17. The alloy of claim 14, further comprising a WC-depleted region
immediately beneath said exudation layer and overlapping said
binder-phase-depleted region, wherein said WC-depleted region contains
said binder phase, said at least one carbide, nitride or carbonitride, and
from 0 to 2 vol. % of said WC, and has a thickness of at least 1 .mu.m and
not more than 500 .mu.m.
18. The alloy of claim 17, further comprising a transition region
immediately beneath said WC-depleted region, wherein said transition
region contains said binder phase, said WC, and said at least one carbide,
nitride or carbonitride, and has a content gradient of said WC that
transitions from a WC content of said WC-depleted region to an average
overall volume percentage WC content of said alloy present in said
internal core region at a depth of not more than 1 mm from a boundary
between said exudation layer and said WC-depleted region.
19. The alloy of claim 13, wherein said exudation layer consists
essentially of said WC and said binder phase.
20. The alloy of claim 13, having an overall composition including from 16
to 40 wt. % of said WC, from 46 to 66 wt. % of said at least one carbide,
nitride or carbonitride, and a remainder of said binder phase.
21. The alloy of claim 13, wherein said outermost layer and said innermost
layer of said exudation layer each contain more than 0 vol. % and up to 5
vol. % of WC and each have a thickness of 0.1 to 0.5 .mu.m, and said
intermediate layer of said exudation layer contains at least 80 vol. % and
less than 100 vol. % of WC and has a thickness from 0.5 to 5 .mu.m.
22. The alloy of claim 14, wherein said binder-phase-depleted region has a
thickness from 2 to 50 .mu.m.
23. The alloy of claim 15, wherein said WC-depleted region has a thickness
from 20 to 100 .mu.m.
24. The alloy of claim 16, wherein said depth at which said average overall
volume percentage of WC is present is in a range from 0.3 to 0.7 mm from
said boundary between said exudation layer and said WC-depleted region.
Description
BACKGROUND OF THE INVENTION
1. Field of the Invention
The present invention relates to a nitrogen-containing sintered alloy
comprising a hard phase, and more particularly, it relates to a
nitrogen-containing sintered alloy which is improved in thermal shock
resistance, wear resistance and strength for serving as a material for a
cutting tool and enabling application to wet cutting.
2. Description of the Background Art
A nitrogen-containing sintered alloy having a hard phase of a carbo-nitride
mainly composed of Ti, which is bonded by a metal binder phase containing
Ni and Co, has already been put into practice as a cutting tool.
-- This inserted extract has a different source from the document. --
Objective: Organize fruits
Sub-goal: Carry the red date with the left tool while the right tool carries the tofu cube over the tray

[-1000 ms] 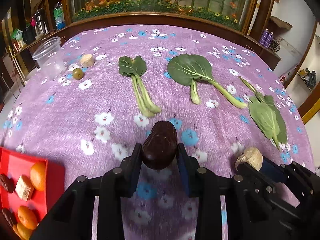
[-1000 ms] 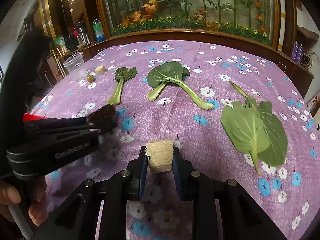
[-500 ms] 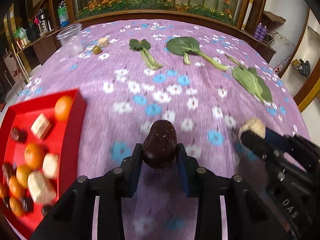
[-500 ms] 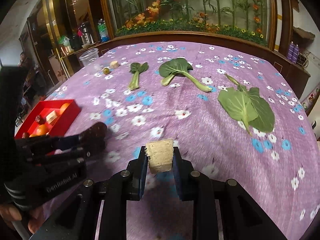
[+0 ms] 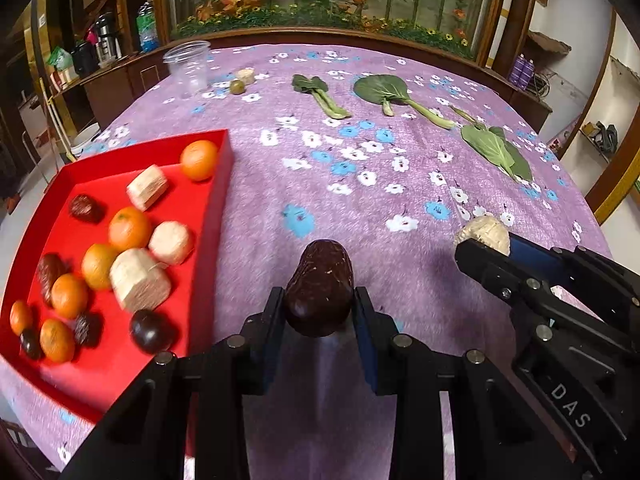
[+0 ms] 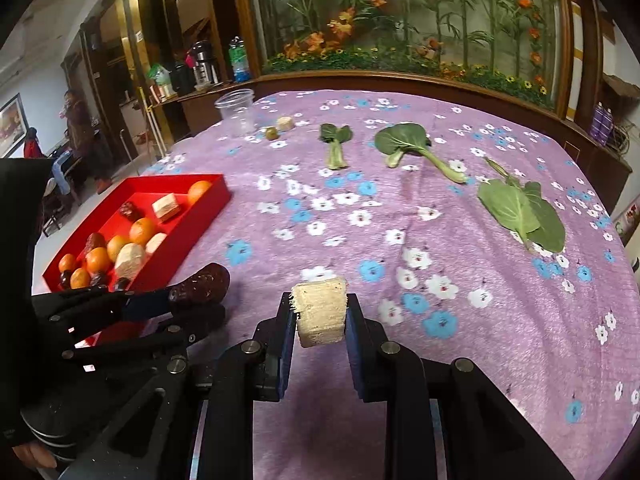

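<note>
Above the flowered purple tabletop [image 5: 400, 208] I hold both tools side by side. My left tool [image 5: 319, 312] is clamped on a dark brown fruit [image 5: 319, 286], just right of the red tray [image 5: 208, 200] that holds oranges [image 5: 199, 159], pale cut chunks and other dark fruits. My right tool [image 6: 319, 320] is clamped on a pale fibrous chunk [image 6: 320, 310]. Leafy greens [image 6: 520, 212], a clear cup [image 6: 236, 114] and a small green fruit [image 6: 272, 133] lie farther back.

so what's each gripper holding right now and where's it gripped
Left gripper: dark brown fruit, pinched at its lower sides. Right gripper: pale fibrous chunk, clamped on its two side faces.
</note>
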Available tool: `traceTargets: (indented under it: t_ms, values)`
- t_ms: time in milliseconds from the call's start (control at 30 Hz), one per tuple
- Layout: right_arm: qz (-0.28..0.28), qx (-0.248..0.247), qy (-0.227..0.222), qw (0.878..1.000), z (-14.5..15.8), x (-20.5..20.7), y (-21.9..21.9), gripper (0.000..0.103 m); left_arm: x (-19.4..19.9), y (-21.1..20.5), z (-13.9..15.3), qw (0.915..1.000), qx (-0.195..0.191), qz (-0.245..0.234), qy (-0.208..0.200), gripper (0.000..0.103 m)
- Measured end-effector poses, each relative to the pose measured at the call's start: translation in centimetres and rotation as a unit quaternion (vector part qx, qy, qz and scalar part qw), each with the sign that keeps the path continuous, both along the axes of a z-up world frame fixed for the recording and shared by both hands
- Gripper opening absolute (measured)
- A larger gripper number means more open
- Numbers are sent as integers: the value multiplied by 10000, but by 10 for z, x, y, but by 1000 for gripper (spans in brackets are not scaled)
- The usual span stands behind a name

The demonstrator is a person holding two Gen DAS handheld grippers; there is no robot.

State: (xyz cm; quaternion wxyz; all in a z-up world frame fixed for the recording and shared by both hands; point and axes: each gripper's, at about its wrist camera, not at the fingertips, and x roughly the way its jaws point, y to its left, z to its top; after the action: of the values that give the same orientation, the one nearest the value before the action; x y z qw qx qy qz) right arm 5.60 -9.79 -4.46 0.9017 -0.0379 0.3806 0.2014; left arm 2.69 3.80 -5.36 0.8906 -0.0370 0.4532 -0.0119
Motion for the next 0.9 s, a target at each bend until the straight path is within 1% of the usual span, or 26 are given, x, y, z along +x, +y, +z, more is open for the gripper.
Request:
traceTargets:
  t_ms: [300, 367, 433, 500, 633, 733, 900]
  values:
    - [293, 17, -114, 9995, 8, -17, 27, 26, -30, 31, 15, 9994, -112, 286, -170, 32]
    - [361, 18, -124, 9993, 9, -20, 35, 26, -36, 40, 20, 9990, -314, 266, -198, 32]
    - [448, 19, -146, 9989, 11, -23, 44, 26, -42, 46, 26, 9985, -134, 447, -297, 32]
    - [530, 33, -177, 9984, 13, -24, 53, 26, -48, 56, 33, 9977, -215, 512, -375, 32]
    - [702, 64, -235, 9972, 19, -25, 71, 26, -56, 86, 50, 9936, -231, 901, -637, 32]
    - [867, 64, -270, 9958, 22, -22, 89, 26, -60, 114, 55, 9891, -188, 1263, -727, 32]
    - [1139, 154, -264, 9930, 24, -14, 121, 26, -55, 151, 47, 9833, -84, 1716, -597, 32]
This
nitrogen-containing sintered alloy is widely used for a cutting tool in a
manner similar to the so-called cemented carbide, which is mainly composed
of WC, since the hard phase is much finer than that of a conventional
sintered alloy that is free of nitrogen, whereby the high-temperature
creep resistance is remarkably improved.
In this nitrogen-containing sintered alloy comprising a hard phase,
however, the resistance against thermal shock is reduced for the following
reasons. First, the thermal conductivity of this nitrogen-containing
sintered alloy comprising a hard phase is about half that of the cemented
carbide, since the thermal conductivity of Ti, which is the main component
of the carbonitride, is extremely smaller than that of WC, which is the
main component of the cemented carbide. Secondly, the thermal expansion
coefficient of the nitrogen-containing sintered alloy comprising a hard
phase is about 1.3 times that of the cemented carbide, since this
coefficient also depends on the characteristic value of the main component
in a manner similar to the thermal conductivity.
Therefore, the nitrogen-containing sintered alloy has a disadvantageously
inferior reliability as compared to a coated cemented carbide or the like
in cutting operations that cause a particularly strong thermal shock such
as milling, cutting of a square timber with a lathe, or wet copying with
remarkable variation in depth of cut, for example.
In order to solve such problems of the conventional nitrogen-containing
sintered alloy comprising a hard phase, various improvements have been
attempted as follows. For example, Japanese Patent Laying-Open No. 2-15139
(1990) proposes means of improving surface roughness of a material
containing at least 50 percent by weight of Ti in terms of a carbide or
the like and less than 40 percent by weight of an element belonging to the
group 6A (the group VIB in the CAS version) of the periodic table in terms
of a carbide and having an atomic ratio N/(C+N) of 0.4 to 0.6 with a high
nitrogen content by controlling the sintering atmosphere, for forming a
modified part having high toughness and hardness in a surface layer
thereof. On the other hand, Japanese Patent Laying-Open No. 5-9646 (1993)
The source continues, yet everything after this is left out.